Cette infrastructure, présentée comme la première du genre dans la région, permettra notamment de développer trois variétés de semences qui étaient jusqu’à présent produites à l’étranger.
L’annonce a été faite ce 6 mai 2026 à l’Université du Rwanda (UR), au sein du Collège des Sciences et Technologies (CST), lors du lancement d’une semaine consacrée à l’ADN.
Cette initiative vise à renforcer la sensibilisation du public autour de l’ADN, considéré comme la base fondamentale de tout organisme vivant, qu’il s’agisse des plantes, des humains ou des animaux.
Selon le RAB, un projet lancé depuis 2025 en collaboration avec plusieurs partenaires prévoit la mise en place d’un centre spécialisé dans le développement de semences améliorées. Le futur centre sera installé à Rubona, dans le district de Huye, au sein d’une branche du RAB.
La coordinatrice du programme de biotechnologie végétale au RAB, le Dr Bellancile Uzayisenga, a indiqué que les laboratoires de Rubona disposent déjà des capacités nécessaires pour détecter les maladies affectant les cultures agricoles.
Toutefois, il estime que ces capacités restent insuffisantes tant que les semences améliorées continueront d’être produites à l’étranger.
« Aujourd’hui, au Rwanda comme ailleurs, de nombreuses maladies touchent les cultures. Les bananiers, par exemple, sont affectés par le flétrissement bactérien, qui réduit fortement les récoltes. Le manioc est victime de la mosaïque du manioc, tandis que les pommes de terre souffrent du mildiou. Dans le cadre de ce projet, des semences améliorées seront développées afin qu’elles puissent résister à ces maladies », a-t-il expliqué.

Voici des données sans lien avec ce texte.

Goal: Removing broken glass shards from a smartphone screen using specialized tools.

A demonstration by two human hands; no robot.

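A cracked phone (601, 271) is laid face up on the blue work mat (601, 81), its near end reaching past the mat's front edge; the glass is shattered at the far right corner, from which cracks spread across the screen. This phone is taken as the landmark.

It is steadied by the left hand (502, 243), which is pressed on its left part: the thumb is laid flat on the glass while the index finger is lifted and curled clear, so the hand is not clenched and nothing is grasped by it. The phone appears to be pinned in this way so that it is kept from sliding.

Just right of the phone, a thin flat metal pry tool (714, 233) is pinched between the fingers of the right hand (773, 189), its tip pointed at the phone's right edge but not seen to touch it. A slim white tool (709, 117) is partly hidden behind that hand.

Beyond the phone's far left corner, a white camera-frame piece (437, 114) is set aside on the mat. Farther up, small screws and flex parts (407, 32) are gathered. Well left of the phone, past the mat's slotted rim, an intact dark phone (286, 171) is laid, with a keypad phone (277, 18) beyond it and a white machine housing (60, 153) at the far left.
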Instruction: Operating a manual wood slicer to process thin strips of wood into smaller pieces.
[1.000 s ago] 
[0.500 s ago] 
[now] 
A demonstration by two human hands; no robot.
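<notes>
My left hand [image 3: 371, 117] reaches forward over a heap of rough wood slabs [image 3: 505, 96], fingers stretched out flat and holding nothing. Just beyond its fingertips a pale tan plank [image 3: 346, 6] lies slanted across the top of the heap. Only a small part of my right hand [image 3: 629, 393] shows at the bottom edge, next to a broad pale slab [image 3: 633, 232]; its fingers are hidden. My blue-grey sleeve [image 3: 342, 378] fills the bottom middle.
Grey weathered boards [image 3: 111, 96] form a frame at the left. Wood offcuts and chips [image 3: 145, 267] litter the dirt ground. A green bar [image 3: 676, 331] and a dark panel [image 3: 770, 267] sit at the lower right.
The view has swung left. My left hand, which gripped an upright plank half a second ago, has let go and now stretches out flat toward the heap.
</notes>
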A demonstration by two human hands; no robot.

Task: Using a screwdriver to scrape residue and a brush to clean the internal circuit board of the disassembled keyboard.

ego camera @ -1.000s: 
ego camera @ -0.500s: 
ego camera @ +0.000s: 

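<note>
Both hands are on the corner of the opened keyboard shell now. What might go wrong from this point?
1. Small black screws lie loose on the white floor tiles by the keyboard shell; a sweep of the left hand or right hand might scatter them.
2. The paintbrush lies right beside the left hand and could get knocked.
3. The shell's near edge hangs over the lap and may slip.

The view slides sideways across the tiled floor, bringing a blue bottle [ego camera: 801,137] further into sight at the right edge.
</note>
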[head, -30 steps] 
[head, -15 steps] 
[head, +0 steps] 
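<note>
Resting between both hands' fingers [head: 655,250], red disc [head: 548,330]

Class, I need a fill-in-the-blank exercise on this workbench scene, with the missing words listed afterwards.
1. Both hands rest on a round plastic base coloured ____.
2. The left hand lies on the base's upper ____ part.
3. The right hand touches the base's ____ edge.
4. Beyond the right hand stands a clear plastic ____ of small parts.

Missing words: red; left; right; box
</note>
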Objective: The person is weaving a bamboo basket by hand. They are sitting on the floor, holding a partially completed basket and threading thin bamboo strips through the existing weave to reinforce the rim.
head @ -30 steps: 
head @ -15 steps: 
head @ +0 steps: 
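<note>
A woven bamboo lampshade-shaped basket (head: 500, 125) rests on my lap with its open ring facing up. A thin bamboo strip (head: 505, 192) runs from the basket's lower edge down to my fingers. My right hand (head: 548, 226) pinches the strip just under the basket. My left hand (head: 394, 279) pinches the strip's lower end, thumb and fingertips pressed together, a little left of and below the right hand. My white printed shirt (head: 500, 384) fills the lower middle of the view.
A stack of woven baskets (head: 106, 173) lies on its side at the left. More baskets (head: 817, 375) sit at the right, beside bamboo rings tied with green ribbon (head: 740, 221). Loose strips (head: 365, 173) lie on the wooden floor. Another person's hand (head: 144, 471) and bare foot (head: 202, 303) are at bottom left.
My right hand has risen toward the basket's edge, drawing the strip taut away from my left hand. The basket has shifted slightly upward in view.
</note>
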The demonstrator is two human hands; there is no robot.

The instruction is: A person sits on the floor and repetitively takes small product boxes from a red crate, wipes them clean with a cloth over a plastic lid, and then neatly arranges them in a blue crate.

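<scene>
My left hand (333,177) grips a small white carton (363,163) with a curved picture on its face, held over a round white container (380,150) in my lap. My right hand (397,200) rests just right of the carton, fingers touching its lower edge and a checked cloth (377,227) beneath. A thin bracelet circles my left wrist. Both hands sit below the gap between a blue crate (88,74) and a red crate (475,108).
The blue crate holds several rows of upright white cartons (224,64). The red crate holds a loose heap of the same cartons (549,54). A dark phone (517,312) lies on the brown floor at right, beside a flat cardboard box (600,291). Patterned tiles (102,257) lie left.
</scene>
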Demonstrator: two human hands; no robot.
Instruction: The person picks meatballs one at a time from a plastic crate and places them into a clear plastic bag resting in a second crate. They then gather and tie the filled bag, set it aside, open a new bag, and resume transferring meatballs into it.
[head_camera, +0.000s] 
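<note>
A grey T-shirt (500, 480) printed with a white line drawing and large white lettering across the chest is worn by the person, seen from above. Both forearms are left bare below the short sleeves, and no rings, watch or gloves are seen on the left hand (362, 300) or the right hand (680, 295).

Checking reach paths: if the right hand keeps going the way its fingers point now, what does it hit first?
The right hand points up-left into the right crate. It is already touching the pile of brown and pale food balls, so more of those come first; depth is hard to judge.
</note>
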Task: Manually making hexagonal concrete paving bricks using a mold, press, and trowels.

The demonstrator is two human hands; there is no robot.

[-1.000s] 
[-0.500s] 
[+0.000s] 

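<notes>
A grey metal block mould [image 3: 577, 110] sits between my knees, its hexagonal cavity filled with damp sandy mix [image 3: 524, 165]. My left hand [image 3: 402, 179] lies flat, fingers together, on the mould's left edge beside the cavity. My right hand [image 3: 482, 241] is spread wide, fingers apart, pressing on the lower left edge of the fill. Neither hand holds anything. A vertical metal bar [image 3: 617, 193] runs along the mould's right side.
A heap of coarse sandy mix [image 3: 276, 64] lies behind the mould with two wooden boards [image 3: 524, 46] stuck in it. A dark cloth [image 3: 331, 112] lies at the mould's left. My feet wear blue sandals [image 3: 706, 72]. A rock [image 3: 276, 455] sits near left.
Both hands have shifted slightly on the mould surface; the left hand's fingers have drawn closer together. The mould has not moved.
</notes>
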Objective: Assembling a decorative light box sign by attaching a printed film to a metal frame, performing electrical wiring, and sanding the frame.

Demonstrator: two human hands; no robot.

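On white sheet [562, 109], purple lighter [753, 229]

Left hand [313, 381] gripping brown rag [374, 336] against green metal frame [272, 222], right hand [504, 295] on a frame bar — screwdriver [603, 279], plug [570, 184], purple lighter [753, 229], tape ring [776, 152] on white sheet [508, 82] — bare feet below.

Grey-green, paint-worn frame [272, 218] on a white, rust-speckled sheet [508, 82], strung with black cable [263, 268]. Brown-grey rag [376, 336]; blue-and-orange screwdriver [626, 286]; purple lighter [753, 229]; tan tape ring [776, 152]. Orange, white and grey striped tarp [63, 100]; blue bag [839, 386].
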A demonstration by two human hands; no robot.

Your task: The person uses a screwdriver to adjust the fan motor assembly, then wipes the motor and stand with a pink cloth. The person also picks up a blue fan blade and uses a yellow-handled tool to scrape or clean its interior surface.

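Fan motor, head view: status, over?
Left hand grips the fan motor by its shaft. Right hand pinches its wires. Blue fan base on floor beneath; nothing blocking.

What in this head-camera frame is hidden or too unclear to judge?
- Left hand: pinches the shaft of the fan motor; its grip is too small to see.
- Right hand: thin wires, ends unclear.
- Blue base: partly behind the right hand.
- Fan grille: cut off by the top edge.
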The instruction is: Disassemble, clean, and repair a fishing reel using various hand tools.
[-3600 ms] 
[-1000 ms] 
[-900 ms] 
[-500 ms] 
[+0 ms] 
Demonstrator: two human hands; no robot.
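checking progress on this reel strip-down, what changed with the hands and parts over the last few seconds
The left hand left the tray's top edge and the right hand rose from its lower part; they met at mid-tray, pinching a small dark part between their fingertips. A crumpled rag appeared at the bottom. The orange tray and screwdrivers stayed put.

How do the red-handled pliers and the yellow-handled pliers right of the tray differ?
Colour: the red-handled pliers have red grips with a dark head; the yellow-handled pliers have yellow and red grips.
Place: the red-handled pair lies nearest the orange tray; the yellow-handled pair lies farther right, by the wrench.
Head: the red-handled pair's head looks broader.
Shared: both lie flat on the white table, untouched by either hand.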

Le responsable a précisé que les premiers travaux concerneront les bananiers, les pommes de terre et le manioc, avant d’être progressivement étendus à d’autres cultures.
Il a également souligné que ce centre pourrait bénéficier à plusieurs pays de la région, aucune autre infrastructure similaire n’existant actuellement à proximité.
« Nous utilisons déjà au Rwanda du manioc, du maïs et des pommes de terre améliorés, mais toutes ces semences ont été développées à l’étranger. Grâce à ce nouveau projet, des Rwandais seront formés pour les produire localement. En particulier, la variété de pomme de terre Kinigi, très appréciée, sera améliorée afin d’augmenter sa productivité », a ajouté le Dr Uzayisenga.
Le chercheur a par ailleurs tenu à rassurer la population sur les cultures génétiquement modifiées, affirmant qu’elles ne présentent aucun danger pour la santé.
Selon les explications fournies, la technologie utilisée consiste uniquement à modifier certaines caractéristiques de la plante à travers son ADN, sans introduire d’éléments susceptibles de nuire à la santé humaine.
De son côté, le professeur Dieudonné Mutangana, enseignant au département de biologie de l’Université du Rwanda, a indiqué que les notions liées à l’ADN font déjà partie des enseignements dispensés à l’université.
Il a toutefois reconnu que le niveau de connaissance du grand public reste encore limité sur ces questions scientifiques.
Afin d’y remédier, des initiatives de sensibilisation sont également prévues dans les écoles secondaires pour permettre aux élèves de mieux comprendre les notions liées à l’ADN dès leur jeune âge.